€1.5 Million GDPR Fine for French Laboratory Software Supplier

Commission Nationale Informatique & Libertés (CNIL), th French data protection authority, has ruled that, Dedalus Biologie, a laboratory software solutions supplier, acted in breach of articles 28(3), 29, and 32 of the General Data Protection Regulation (GDPR) and has been sanctioned with a €1.5m fine to settle the violation.

The Dedalus Biologie group supplies provides software solutions to medical analysis laboratories located in France. In February 2021, the French periodical ZATAZ and other media groups revealed that a dataset that incorporated the personal and health information of almost 500,000 French citizens had been published online on hacking threads. The file, which included 491,840 lines of data, listed up to 60 pieces of information on people such as their identities, residential details, contact numbers, family doctor names, social security information, appointment times, blood details, medical histories, treatments administered, pregnancy history, genetic data, and other sensitive data. The dataset was then published and made widely available online.

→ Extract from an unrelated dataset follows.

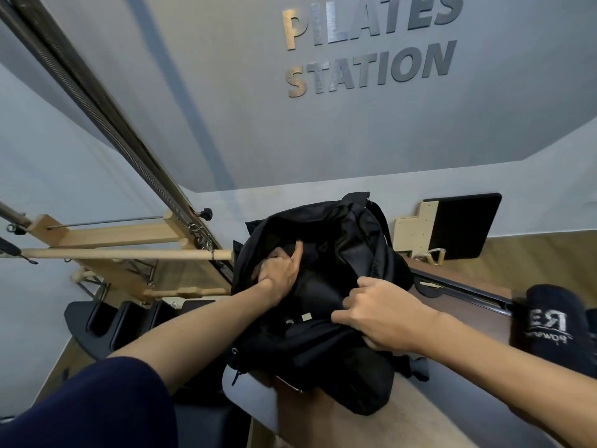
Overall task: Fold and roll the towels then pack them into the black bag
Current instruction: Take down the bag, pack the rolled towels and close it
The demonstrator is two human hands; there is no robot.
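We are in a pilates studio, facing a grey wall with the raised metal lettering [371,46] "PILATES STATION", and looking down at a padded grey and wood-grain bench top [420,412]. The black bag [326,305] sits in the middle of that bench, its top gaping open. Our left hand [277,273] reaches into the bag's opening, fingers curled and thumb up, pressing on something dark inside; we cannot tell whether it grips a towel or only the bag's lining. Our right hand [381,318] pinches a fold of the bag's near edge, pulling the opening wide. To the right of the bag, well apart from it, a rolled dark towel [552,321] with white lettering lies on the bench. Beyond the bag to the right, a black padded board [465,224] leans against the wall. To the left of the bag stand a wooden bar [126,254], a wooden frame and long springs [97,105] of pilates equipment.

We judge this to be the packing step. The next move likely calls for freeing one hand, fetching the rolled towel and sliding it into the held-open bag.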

Two individuals discussed the dataset on a Turkish Telegram channel, one of whom was a Turkish hacker known for selling data online. While the data is believed to have originated in a hospital, it was tracked to around 28 different medical laboratories, most of them are in northwest France. The dataset had been transferred to a cloud server and had not been properly encrypted, allowing it to be viewed over the Internet by unauthorized people. The data was connected to laboratory testing completed from  2015-2020. During that period of time, all of the impacted laboratories were deploying software supplied by Dedalus Biologie.

CNIL carried out a thorough investigation of Dedalus Biologie and the data breach to see if it could be determined whether any violations of the GDPR had taken place. CNIL found that under Article 4(8) of the GDPR, Dedalus Biologie was acting as a data processor in relation to the data in question. Article 28(3) of the GDPR states that data processors must be governed by a contract or other legislative act with the data controller that states the subject matter and length of time of any data processing, the manner and aim of processing, the range of personal data and categories for processing, and the obligations and rights of the data controller. Dedalus Biologie was ruled to have breached this legal obligation of the GDPR.

Two laboratories that employed the services of Dedalus Biologie permitted the group to transfer data from one tool to another; however, the new tool downloaded more data than was necessary, which meant data processing occurred outside of the instructions of the laboratories, which breached Article 29 of the GDPR. In relation to the data breach, CNIL found many technical and organizational failings linked to its migration operations, including an absence of encryption on the problematic server, a lack of authentication for access to the public zone of the server, no automatic deletion of data after transfer to other software, no procedures for data migration operations, no supervision tasks and security alert escalation on the server, and user accounts for the private zone of the server were shared by more than one employee.

The severity of the breaches, the amount of individuals impacted, and the danger those individuals now face due to their personal data being accessibly by hackers and cybercriminals warranted a major GDPR fine.